Who was the subject of an advertisement in a colonial American newspaper 250 years ago today?

“A Negro Man Servant, named CAESAR … sometimes pretends to be free.”
If readers perused the June 20, 1772, edition of the Providence Gazette from the first page to the last, the first advertisement they encountered concerned “a Negro Man Servant, named Caesar” who “RAN away” earlier in the month. On behalf of Mrs. Payson, a widow in Woodstock, Connecticut, Paul Tew placed a notice that described Caesar, offered a reward for his capture and return, and threatened anyone who assisted him with prosecution. That advertisement appeared immediately below a short news article about a spinning bee that took place in Barrington, Rhode Island, a few days earlier. Even as John Carter, the printer of the Providence Gazette, celebrated the industriousness and patriotism of “a Number of Ladies” who participated in safeguarding liberty by producing linen yarn as an alternative to imported textiles, he disseminated an advertisement that sought to deprive Caesar of his liberty. The revenue Carter generated from that advertisement helped to make coverage of the spinning bee possible.
Tew provided an extensive description of Caesar that included his age, physical characteristics, linguistic ability, and clothing. He invited colonizers in Connecticut, Massachusetts, and Rhode Island who read the Providence Gazette, whether or not they were enslavers themselves, to participate in the surveillance of Black men to determine if anyone they saw or met matched the description in the newspaper.
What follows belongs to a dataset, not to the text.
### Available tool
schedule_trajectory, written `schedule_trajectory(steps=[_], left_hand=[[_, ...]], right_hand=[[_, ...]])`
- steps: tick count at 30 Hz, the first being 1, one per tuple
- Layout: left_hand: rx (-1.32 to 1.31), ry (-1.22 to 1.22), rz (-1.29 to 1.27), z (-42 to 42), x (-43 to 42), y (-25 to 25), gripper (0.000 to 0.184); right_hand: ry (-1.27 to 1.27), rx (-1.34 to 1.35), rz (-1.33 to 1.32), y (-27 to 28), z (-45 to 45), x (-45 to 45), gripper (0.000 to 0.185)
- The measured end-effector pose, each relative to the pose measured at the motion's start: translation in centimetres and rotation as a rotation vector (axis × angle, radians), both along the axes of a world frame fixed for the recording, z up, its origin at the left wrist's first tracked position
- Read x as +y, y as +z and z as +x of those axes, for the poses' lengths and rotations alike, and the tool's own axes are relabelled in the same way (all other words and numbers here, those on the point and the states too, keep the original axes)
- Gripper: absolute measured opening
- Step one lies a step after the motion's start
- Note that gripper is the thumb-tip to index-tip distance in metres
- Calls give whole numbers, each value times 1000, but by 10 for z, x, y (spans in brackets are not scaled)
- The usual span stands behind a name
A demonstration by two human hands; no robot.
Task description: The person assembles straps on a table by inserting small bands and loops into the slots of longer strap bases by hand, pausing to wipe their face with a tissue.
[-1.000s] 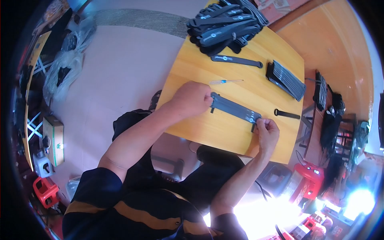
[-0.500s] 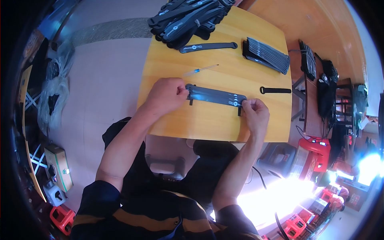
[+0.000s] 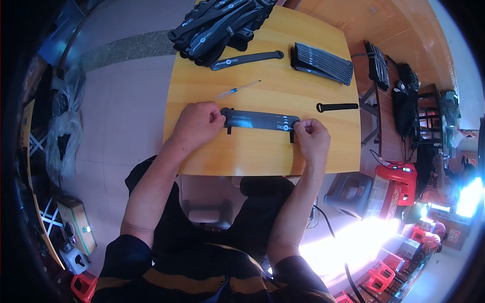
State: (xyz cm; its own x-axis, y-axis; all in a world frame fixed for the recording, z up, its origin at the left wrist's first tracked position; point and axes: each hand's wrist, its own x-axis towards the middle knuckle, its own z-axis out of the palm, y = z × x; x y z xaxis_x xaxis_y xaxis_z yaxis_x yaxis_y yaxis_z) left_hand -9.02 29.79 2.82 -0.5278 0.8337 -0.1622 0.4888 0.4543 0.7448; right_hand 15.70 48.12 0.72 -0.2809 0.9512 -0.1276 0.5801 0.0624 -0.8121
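Observation:
A dark grey flat strap piece (image 3: 255,121) with white print at its right end lies crosswise near the table's front; whether it is one strap or several layered cannot be told. My left hand (image 3: 198,122) has its fingers closed at the left end, which they partly hide. At the right end, my right hand (image 3: 314,139) pinches the corner between thumb and fingers. Short black tabs stick out below both ends. Behind it lies a screwdriver (image 3: 233,91) with a clear and blue handle. A thin black strap with a looped end (image 3: 339,107) rests to the right.
On the wooden table (image 3: 202,161), a heap of dark straps (image 3: 222,25) fills the back left. One single strap (image 3: 247,60) lies before it, and a neat stack of straps (image 3: 323,63) sits back right. A grey stool (image 3: 348,194) stands beyond the front right corner.
The whole view has shifted, so table and hands appear further left. Both hands keep their hold on the strap ends, with little visible movement against the table.

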Motion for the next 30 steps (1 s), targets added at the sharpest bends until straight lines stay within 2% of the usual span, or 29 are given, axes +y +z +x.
schedule_trajectory(steps=[15, 18, 20, 22, 24, 26, 27, 28, 29, 30], left_hand=[[52, -15, 88, 1, -1, -9, 16], [66, -6, 104, 2, -2, -10, 15], [93, 6, 110, 4, -3, -7, 14], [121, 18, 114, 4, -9, -6, 12], [87, 88, 311, 2, -19, -7, 11], [119, 83, 330, 1, -32, 6, 9], [145, 75, 349, 2, -37, 10, 9], [145, 70, 352, 5, -40, 9, 9], [259, -10, 422, 10, -42, 5, 15], [373, -89, 491, 15, -44, 0, 23]], right_hand=[[-5, -69, 42, 15, -8, -6, 17], [-18, -183, 59, 23, -10, -9, 15], [-30, -396, 393, 28, -6, -17, 25], [-59, -313, 471, 34, 1, -28, 31], [-85, -222, 541, 37, 4, -42, 37], [117, -193, 682, 38, 7, -56, 37], [112, -193, 683, 36, 4, -63, 37], [256, -167, 682, 34, -2, -72, 38], [402, -143, 679, 32, -7, -81, 40], [399, -145, 682, 32, -12, -90, 40]])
Tew encouraged colonizers to take note of the appearance, comportment, and speech of Black men, judging for themselves what constituted “speak[ing] tolerable good English.” Complicity in perpetuating slavery extended beyond Tew, the widow Payson, and the printer of the Providence Gazette to include readers who scrutinized Black men and, especially, those who confronted and detained anyone they suspected of being Caesar. Tew reported that Caesar “sometimes pretends to be free,” but even being free did not protect Black men and women from inspection and harassment by colonizers accustomed to slavery as part of everyday life, even in New England, during the colonial era.